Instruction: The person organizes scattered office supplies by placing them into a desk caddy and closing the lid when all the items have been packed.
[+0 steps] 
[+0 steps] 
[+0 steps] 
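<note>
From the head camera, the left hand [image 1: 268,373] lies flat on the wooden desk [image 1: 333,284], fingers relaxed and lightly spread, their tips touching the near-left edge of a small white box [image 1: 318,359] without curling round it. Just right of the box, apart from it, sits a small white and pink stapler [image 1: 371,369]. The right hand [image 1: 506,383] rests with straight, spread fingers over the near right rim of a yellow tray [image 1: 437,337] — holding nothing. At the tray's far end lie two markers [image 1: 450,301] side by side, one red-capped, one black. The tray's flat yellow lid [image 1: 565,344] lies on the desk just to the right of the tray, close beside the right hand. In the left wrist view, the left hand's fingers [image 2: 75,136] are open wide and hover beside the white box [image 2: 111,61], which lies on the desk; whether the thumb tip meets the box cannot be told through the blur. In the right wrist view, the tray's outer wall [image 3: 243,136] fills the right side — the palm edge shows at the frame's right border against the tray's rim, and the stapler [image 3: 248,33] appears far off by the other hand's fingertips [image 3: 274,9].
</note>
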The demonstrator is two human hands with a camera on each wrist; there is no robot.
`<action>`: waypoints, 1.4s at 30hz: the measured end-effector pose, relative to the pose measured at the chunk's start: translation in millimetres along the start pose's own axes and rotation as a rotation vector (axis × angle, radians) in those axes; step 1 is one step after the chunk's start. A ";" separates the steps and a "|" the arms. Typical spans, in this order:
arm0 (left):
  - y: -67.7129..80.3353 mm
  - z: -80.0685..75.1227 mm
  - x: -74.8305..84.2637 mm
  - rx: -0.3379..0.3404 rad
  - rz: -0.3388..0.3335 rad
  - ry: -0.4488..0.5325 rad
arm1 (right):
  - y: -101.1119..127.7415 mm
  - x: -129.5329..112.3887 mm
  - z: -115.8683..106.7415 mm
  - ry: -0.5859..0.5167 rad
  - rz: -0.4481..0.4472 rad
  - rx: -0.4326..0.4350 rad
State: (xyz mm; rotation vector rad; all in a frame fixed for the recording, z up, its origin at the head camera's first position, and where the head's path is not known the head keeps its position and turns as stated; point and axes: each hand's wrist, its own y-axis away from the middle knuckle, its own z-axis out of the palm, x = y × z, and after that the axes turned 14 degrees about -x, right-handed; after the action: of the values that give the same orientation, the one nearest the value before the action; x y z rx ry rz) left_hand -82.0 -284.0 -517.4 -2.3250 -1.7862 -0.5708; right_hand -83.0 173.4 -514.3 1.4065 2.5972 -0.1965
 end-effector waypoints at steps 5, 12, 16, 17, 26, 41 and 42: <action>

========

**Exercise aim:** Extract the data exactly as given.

**Result of the task:**
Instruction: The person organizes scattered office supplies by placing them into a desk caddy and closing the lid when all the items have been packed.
[+0 steps] 
[+0 steps] 
[+0 steps] 
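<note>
From the head camera, the left hand [image 1: 268,373] lies flat on the wooden desk [image 1: 333,284], fingers relaxed and lightly spread, their tips touching the near-left edge of a small white box [image 1: 318,359] without curling round it. Just right of the box, apart from it, sits a small white and pink stapler [image 1: 371,369]. The right hand [image 1: 506,383] rests with straight, spread fingers over the near right rim of a yellow tray [image 1: 437,337] — holding nothing. At the tray's far end lie two markers [image 1: 450,301] side by side, one red-capped, one black. The tray's flat yellow lid [image 1: 565,344] lies on the desk just to the right of the tray, close beside the right hand. In the left wrist view, the left hand's fingers [image 2: 75,136] are open wide and hover beside the white box [image 2: 111,61], which lies on the desk; whether the thumb tip meets the box cannot be told through the blur. In the right wrist view, the tray's outer wall [image 3: 243,136] fills the right side — the palm edge shows at the frame's right border against the tray's rim, and the stapler [image 3: 248,33] appears far off by the other hand's fingertips [image 3: 274,9].
</note>
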The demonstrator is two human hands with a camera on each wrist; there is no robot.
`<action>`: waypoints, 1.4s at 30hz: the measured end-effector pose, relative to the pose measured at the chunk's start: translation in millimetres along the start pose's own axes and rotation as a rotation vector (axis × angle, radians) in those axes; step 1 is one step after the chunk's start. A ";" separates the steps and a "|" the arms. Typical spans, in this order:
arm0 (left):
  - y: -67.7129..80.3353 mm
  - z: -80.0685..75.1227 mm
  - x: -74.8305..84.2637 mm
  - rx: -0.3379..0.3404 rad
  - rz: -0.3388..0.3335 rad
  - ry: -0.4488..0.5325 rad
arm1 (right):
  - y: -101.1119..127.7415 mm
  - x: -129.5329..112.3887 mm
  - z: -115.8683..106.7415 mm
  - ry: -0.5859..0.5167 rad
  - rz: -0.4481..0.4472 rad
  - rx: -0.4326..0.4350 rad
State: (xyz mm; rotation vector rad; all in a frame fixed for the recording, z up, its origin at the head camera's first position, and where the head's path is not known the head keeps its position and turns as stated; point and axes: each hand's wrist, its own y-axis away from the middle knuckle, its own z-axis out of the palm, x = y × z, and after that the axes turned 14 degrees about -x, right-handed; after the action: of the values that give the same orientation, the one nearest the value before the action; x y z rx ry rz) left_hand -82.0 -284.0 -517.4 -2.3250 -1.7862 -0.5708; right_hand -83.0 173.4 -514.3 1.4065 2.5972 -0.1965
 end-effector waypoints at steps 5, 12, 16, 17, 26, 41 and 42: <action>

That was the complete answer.